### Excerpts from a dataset
=-=-=

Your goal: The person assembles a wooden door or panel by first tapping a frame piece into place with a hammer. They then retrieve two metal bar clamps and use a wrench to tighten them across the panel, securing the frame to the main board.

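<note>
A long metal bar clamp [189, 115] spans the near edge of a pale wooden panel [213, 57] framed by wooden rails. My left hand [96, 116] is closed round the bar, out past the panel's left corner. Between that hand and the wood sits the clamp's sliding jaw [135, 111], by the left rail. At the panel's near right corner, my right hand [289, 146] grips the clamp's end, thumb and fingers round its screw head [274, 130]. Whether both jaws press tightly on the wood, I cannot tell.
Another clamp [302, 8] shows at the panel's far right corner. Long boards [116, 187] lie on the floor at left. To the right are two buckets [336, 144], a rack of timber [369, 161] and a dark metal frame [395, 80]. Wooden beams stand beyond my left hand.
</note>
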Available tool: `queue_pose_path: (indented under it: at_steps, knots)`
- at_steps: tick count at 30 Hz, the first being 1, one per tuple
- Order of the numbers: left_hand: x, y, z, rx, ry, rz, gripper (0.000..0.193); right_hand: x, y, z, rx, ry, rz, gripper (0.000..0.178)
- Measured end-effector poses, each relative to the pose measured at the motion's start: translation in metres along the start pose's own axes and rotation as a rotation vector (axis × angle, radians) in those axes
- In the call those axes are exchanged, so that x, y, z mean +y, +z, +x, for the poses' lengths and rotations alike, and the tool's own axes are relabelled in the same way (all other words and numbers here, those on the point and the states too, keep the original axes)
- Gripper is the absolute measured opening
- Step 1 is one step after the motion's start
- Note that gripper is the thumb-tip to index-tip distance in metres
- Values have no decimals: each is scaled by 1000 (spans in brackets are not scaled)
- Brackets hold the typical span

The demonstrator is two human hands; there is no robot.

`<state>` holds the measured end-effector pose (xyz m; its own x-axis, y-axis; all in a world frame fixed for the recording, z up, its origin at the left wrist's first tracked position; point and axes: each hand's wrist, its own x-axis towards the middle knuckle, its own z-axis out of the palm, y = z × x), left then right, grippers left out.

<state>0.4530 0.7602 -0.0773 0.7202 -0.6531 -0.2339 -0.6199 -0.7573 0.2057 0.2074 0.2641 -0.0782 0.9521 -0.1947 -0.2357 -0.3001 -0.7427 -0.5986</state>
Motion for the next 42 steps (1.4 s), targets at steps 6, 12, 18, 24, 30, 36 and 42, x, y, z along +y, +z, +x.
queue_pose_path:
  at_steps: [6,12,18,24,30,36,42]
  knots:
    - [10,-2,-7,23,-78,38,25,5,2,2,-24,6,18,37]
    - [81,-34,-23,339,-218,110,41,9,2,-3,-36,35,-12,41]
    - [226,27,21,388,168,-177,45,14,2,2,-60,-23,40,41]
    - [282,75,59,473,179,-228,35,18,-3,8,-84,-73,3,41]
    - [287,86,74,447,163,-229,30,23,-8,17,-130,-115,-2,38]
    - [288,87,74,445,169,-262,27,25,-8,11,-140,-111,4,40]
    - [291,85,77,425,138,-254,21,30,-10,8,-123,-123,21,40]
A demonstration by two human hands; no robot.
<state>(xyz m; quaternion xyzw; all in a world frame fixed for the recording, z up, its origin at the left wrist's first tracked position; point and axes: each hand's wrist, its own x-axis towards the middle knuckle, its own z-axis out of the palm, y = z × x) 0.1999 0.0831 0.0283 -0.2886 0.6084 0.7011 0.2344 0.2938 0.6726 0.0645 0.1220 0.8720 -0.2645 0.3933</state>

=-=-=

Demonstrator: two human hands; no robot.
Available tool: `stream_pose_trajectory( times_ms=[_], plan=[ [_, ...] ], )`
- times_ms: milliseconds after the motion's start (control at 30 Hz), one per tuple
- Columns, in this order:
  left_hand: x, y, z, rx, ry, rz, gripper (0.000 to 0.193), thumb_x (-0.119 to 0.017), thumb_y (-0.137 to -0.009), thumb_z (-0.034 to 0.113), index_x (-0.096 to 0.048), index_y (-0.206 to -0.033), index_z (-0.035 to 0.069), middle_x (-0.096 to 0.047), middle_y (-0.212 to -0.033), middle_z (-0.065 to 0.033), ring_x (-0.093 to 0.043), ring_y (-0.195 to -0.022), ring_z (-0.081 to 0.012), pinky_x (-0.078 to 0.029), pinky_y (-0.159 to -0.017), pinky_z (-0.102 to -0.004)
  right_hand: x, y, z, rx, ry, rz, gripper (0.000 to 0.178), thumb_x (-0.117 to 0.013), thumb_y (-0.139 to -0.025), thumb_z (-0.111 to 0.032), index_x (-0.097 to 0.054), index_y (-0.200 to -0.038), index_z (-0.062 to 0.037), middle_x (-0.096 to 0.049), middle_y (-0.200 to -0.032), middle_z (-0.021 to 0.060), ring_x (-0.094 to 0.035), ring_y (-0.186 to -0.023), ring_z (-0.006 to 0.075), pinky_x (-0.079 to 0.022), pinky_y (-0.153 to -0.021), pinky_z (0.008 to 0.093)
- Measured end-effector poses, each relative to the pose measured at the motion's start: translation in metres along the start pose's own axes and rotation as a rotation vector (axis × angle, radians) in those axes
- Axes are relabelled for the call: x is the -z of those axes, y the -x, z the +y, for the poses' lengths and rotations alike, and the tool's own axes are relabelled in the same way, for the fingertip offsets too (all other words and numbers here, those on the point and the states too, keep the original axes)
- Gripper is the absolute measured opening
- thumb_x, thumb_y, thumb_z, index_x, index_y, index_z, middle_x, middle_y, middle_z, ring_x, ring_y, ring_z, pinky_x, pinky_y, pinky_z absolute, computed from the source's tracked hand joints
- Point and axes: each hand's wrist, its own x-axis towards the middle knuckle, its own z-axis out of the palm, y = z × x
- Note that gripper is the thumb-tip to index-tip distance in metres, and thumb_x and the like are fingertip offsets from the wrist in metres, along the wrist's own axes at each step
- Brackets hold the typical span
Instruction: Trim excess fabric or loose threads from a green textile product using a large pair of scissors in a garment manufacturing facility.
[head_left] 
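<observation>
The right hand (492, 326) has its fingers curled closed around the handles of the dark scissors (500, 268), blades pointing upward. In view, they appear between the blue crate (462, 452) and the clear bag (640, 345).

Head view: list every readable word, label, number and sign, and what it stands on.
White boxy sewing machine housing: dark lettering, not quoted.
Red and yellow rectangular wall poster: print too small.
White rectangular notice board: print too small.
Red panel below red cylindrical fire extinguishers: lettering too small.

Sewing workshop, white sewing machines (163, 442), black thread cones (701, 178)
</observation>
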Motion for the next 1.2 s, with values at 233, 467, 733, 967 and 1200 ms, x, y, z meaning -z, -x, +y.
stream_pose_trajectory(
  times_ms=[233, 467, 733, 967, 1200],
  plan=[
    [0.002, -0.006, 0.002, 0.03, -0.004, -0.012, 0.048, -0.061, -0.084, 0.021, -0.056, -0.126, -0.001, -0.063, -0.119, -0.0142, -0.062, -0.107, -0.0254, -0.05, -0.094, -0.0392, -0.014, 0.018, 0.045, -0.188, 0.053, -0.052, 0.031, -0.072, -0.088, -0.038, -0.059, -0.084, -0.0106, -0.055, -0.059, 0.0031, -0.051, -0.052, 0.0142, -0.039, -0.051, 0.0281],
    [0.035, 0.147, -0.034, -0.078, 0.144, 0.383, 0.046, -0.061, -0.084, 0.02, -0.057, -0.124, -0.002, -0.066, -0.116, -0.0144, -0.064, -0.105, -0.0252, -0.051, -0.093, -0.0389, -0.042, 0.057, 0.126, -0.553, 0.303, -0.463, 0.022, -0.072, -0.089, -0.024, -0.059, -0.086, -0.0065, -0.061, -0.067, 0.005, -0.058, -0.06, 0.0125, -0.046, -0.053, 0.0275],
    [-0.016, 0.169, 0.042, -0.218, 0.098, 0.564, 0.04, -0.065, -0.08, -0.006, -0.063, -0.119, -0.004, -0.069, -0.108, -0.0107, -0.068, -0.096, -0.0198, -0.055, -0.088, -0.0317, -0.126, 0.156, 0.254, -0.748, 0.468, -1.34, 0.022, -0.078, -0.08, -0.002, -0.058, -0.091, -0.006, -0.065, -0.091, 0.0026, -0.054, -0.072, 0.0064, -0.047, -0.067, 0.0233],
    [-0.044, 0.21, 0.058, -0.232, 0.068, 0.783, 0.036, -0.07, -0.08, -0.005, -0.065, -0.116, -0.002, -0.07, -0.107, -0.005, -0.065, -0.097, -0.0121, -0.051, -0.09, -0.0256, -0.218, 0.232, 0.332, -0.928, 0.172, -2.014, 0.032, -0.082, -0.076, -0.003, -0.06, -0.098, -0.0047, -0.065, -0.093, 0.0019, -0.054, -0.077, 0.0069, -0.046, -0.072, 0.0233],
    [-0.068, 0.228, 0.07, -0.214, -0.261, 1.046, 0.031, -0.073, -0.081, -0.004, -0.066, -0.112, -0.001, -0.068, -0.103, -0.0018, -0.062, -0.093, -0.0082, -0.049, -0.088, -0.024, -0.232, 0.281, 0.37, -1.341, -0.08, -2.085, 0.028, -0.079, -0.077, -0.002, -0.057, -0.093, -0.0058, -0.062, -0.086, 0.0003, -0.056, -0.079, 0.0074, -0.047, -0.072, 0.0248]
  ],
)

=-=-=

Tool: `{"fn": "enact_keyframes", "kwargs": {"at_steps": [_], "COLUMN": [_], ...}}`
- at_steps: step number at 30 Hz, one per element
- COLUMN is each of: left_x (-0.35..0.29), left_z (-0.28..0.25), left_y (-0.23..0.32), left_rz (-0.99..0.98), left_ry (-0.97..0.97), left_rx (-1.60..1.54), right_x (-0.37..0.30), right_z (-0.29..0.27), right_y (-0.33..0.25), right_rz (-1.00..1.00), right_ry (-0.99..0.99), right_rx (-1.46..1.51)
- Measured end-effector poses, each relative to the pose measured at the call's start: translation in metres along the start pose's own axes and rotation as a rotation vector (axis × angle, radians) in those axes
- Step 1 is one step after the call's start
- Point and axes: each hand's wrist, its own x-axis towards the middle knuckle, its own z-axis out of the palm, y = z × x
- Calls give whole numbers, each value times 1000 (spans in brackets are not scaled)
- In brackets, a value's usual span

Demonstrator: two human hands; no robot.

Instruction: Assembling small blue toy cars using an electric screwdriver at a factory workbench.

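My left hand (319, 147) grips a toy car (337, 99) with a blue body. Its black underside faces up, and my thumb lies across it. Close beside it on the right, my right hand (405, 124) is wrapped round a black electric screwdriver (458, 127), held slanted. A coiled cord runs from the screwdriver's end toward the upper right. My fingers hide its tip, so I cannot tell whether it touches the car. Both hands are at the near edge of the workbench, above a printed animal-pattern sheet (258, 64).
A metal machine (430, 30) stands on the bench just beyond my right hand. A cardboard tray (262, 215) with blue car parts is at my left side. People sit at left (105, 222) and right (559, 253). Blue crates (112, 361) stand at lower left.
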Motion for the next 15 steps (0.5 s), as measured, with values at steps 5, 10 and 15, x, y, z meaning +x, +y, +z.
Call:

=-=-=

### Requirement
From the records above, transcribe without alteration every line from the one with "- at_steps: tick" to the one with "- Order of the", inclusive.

### Written answer
- at_steps: tick count at 30 Hz, the first being 1, one per tuple
- Order of the numbers: left_hand: x, y, z, rx, ry, rz, gripper (0.000..0.193); right_hand: x, y, z, rx, ry, rz, gripper (0.000..0.178)

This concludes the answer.